Pendekatan ini memerlukan keputusan tentang kedalaman irigasi Diaplikasikan yang umumnya
disediakan melalui model atau perangkat otomatis.Penggunaan ini technologies, which comprise
a vast panoply of measuring and wireless transmission devices, is known as precision irrigation
and is used by commercial farms, namely tree and vine crops, and with pressurized irrigation, very
often automated. IS options depend upon the soil water holding capacity, the type of crops – eg,
vegetables vs. cereals -, the irrigation system – infrequent irrigation with large depth for surface
irrigation, which oppose to frequent irrigation and small depths for center-pivots and micro-
irrigation as formerly reviewed (Pereira1999 ; Pereira dkk. 2002 , 2009 ). Moreover, IS options
depend upon the quality requirements of food crops, mainly those dictated by the consumers'
preferences and industry, as well as water availability, which may dictate the adoption of deficit
irrigation (Pereira et al. 2009 ).

The application of optimized IS depends upon the timing, duration, flow-rate and pressure of water
supply or delivery schedule (Pereira 1999 ).

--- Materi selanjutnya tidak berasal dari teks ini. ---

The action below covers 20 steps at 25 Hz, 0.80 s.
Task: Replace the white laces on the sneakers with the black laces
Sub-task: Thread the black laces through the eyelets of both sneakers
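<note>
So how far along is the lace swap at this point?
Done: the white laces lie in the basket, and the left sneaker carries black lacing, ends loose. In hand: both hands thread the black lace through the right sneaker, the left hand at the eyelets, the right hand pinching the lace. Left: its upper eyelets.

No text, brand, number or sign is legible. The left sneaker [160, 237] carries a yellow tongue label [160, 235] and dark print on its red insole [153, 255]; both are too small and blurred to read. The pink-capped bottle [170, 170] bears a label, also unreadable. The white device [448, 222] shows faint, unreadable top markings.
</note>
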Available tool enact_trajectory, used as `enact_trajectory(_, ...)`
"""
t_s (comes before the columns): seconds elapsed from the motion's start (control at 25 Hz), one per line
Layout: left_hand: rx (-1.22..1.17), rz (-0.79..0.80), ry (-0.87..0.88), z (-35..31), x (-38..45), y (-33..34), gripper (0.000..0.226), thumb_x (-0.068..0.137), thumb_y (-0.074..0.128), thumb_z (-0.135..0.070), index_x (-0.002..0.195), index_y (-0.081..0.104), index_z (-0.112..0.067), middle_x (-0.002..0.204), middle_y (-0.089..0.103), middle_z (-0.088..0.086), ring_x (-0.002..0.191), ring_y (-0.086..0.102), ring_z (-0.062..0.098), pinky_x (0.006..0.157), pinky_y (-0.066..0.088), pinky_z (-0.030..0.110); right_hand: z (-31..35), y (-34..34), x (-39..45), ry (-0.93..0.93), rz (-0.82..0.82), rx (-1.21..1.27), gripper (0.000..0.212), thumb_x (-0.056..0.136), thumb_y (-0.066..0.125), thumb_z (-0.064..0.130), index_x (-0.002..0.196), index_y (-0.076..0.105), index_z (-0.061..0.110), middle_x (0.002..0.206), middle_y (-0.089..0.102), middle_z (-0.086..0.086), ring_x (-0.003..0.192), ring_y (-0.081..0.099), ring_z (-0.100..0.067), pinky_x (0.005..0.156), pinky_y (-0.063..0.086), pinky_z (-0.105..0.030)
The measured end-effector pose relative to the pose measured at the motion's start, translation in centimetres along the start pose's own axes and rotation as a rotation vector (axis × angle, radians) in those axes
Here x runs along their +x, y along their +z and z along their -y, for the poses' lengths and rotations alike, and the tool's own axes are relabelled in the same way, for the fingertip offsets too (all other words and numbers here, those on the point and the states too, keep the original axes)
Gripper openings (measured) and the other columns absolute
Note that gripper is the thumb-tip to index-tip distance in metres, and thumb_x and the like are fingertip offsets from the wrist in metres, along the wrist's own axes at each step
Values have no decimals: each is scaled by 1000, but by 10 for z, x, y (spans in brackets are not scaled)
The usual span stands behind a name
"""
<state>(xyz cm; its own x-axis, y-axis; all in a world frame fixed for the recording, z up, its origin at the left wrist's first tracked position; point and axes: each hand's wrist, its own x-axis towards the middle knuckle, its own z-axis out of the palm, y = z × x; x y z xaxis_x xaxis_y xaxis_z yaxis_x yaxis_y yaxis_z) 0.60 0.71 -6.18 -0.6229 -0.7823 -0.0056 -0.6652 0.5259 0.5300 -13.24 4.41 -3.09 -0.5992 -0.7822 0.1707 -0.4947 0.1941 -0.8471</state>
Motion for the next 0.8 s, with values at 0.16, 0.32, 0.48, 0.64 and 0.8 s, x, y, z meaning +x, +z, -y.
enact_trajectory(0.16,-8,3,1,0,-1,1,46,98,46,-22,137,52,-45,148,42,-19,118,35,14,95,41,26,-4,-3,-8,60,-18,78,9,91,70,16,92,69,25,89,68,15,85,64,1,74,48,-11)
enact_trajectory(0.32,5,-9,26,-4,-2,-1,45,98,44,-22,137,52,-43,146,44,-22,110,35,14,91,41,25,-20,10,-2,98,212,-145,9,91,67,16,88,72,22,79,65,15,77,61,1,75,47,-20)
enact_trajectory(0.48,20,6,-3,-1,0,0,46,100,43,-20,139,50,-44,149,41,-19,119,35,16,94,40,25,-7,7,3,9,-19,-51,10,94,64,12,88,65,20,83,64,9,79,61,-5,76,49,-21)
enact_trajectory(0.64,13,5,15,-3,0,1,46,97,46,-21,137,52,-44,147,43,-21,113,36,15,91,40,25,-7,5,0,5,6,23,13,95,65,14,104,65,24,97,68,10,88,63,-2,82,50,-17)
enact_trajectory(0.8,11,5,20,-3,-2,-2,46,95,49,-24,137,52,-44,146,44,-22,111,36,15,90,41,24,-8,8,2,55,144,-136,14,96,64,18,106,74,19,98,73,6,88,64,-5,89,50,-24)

A farmer is free to build the IS more appropriate to
his crop, soil and irrigation system when he owns the water source or water rights adequate to his
farming. When a farm is supplied by a collective conveyance and distribution system, then IS
depends upon the local conditions for delivery scheduling (DS). When the service is through a
canal system, DS is often by rotation, thus with restrictions in deliveries frequency, duration and
flow-rate; IS is then controlled by the irrigation system managers and only infrequent irrigation
may be practiced. Meanwhile, adopting low pressure pipes distribution and modifications in
outlets, DS may become more flexible, anyway constrained in terms of duration and flow-rate;
then, using private pumps, pressurized farm irrigation - sprinkler or micro-irrigation - can be used.
When pressurized distribution systems are adopted DS is generally on-demand and constraints
resume to flow-rate and pressure; farmers are then free to select the irrigation system and IS.

However, design characteristics impact the functioning of conveyance and distribution systems
(Lamaddalena and Pereira 2007 ; Córcoles et al. 2015 ; Khadra et al. 2016 ) and care in manage-
ment of collective systems is required to avoid impacts on the functioning and performance of
farm irrigation systems (Daccache et al. 2010 ).